• [Work required]: Write the data out verbatim.

• [Supplied material]:
•••••
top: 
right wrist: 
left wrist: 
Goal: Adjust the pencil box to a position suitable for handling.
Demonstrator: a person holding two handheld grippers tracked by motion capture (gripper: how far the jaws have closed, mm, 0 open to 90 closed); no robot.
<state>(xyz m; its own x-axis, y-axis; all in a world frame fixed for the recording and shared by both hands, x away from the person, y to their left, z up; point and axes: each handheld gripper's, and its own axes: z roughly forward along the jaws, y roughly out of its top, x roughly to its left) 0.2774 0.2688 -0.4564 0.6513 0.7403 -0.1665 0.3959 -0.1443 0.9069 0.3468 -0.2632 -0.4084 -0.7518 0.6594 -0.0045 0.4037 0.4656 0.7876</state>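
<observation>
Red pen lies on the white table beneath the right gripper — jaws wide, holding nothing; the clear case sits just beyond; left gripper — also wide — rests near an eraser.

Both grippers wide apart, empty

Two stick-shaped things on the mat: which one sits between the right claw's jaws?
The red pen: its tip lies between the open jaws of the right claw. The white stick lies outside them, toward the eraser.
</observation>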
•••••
• [Problem solution]:
top: 
right wrist: 
left wrist: 
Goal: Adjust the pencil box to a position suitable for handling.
Demonstrator: a person holding two handheld grippers tracked by motion capture (gripper: how far the jaws have closed, mm, 0 open to 90 closed); no robot.
<state>(xyz m; its own x-axis, y-axis; all in a world frame fixed for the recording and shared by both hands, x away from the person, y to their left, z up; point and axes: each handheld gripper's, and its own axes: z roughly forward along the jaws, y roughly out of its top, x roughly to its left) 0.2774 0.2688 -0.4564 0.6513 0.7403 -0.1665 0.3959 -0.1443 0.9069 0.3468 -0.2632 -0.4084 -0.7518 0.6594 -0.0045 0.4037 0.4656 0.7876</state>
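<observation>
Red pen lies on the white table beneath the right gripper — jaws wide, holding nothing; the clear case sits just beyond; left gripper — also wide — rests near an eraser.

Both grippers wide apart, empty

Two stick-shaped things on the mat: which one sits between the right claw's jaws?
The red pen: its tip lies between the open jaws of the right claw. The white stick lies outside them, toward the eraser.
</observation>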

This completes the response to the exercise.